Case study: hypothesis testing and strategy optimization
11 Aug 2021This case study is one of the take-home assignment provided by Starbucks for their job candidates. It is a great example of 1) hypothesis testing and 2) machine learning in business analytics. More specifically, hypothesis testing was performed to evaluate data gathered from A/B testing, and determine levels of significance for the business metrics of interest. Following the evaluations, the conclusions were further used to inform and optimize Ad campaign strategy to improve the business metrics.
Background information
The data for this exercise consists of about 120,000 data points split in a 2:1 ratio among training and test files. In the experiment simulated by the data, an advertising promotion was tested to see if it would bring more customers to purchase a specific product priced at $10. Since it costs the company 0.15 to send out each promotion, it would be best to limit that promotion only to those that are most receptive to the promotion. Each data point includes one column indicating whether or not an individual was sent a promotion for the product, and one column indicating whether or not that individual eventually purchased that product. Each individual also has seven additional features associated with them, which are provided abstractly as V1-V7.
Evaluation metrics
The task is to use the training data to understand what patterns in V1-V7 to indicate that a promotion should be provided to a user. Specifically, the goal is to maximize the following metrics:
- Incremental Response Rate (IRR)
IRR depicts how many more customers purchased the product with the promotion, as compared to if they didn’t receive the promotion. Mathematically, it’s the ratio of the number of purchasers in the promotion group to the total number of customers in the purchasers group (treatment) minus the ratio of the number of purchasers in the non-promotional group to the total number of customers in the non-promotional group (control).
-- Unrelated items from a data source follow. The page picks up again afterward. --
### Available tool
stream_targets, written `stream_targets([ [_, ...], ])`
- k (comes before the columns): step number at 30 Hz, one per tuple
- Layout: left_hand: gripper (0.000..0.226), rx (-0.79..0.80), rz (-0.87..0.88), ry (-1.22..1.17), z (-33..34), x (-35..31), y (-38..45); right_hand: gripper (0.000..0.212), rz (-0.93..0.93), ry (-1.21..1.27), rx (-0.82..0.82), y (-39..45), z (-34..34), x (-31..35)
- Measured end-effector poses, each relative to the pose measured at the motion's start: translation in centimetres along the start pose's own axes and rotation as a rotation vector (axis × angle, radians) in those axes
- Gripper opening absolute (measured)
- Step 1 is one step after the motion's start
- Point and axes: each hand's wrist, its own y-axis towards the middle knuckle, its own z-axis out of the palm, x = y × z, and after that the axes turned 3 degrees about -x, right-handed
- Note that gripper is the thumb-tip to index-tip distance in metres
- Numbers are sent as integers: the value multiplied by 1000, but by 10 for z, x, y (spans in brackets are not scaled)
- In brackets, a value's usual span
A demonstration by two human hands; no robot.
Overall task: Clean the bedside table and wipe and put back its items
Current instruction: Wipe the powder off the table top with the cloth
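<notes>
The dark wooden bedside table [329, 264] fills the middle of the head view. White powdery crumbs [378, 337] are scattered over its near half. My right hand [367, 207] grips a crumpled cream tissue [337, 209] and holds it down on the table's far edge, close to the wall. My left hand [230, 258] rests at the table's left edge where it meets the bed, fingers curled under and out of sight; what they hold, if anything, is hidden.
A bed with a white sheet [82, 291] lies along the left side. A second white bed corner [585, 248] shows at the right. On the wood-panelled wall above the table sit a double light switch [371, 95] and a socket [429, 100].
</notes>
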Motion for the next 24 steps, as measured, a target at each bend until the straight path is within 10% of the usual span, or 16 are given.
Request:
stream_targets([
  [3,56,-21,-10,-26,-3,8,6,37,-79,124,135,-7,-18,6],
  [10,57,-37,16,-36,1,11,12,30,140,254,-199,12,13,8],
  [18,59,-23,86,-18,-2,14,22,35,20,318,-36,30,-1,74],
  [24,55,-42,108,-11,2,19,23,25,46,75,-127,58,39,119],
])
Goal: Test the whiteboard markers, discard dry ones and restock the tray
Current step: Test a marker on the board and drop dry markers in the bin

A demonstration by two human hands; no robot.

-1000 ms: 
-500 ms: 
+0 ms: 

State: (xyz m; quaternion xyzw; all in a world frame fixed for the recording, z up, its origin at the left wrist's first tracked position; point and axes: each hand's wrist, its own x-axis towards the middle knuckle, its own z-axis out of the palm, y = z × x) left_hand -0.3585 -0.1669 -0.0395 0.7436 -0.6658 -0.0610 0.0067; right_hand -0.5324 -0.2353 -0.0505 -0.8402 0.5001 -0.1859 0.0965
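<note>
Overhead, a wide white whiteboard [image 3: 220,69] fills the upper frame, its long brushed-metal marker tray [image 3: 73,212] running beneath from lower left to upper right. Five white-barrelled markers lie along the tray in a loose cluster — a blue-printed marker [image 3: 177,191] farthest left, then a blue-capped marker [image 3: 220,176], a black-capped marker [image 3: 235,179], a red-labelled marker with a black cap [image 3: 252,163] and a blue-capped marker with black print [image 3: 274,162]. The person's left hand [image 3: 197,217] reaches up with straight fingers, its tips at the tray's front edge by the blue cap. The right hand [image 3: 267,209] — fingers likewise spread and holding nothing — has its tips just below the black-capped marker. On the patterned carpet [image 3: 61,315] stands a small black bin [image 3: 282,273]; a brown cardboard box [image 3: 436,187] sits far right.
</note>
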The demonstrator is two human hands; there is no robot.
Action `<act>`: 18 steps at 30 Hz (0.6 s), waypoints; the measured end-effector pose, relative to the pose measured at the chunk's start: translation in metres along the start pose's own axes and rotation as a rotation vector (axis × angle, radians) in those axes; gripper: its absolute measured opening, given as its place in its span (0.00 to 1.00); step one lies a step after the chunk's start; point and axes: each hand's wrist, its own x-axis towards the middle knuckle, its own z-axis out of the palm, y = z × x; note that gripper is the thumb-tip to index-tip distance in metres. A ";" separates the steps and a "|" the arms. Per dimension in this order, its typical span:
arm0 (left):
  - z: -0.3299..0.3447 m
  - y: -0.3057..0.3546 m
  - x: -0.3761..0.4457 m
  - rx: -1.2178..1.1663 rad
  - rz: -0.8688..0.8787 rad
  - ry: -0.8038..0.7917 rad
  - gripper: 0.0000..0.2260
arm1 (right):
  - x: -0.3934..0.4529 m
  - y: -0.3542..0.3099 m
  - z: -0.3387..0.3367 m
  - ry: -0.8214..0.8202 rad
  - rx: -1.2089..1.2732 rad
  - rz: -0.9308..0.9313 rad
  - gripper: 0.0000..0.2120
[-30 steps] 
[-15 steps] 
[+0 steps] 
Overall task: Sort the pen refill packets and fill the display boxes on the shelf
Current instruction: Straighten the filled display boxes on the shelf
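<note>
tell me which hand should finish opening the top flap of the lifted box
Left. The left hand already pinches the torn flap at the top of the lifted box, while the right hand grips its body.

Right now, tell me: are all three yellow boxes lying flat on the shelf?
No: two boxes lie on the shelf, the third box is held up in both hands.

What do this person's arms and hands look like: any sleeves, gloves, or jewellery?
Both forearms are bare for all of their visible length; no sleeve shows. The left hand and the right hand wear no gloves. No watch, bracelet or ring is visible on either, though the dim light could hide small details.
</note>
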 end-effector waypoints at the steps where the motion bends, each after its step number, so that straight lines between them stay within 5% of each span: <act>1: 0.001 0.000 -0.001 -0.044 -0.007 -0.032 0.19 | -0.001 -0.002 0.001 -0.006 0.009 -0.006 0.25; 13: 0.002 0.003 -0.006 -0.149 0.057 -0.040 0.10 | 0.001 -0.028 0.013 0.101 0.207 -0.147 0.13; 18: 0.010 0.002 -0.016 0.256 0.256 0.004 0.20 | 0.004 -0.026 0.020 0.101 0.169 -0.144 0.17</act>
\[IRR = \frac{purch_{treat}}{cust_{treat}} - \frac{purch_{ctrl}}{cust_{ctrl}}\]- Net Incremental Revenue (NIR)
NIR depicts how much is made (or lost) by sending out the promotion. Mathematically, this is 10 times the total number of purchasers that received the promotion minus 0.15 times the number of promotions sent out, minus 10 times the number of purchasers who were not given the promotion.
\[NIR = (10\cdot purch_{treat} - 0.15 \cdot cust_{treat}) - 10 \cdot purch_{ctrl}\]Case study workflow
- Inspect the data and perform EDA to check for data type, any null values, as well as determine the features and labels for each observations.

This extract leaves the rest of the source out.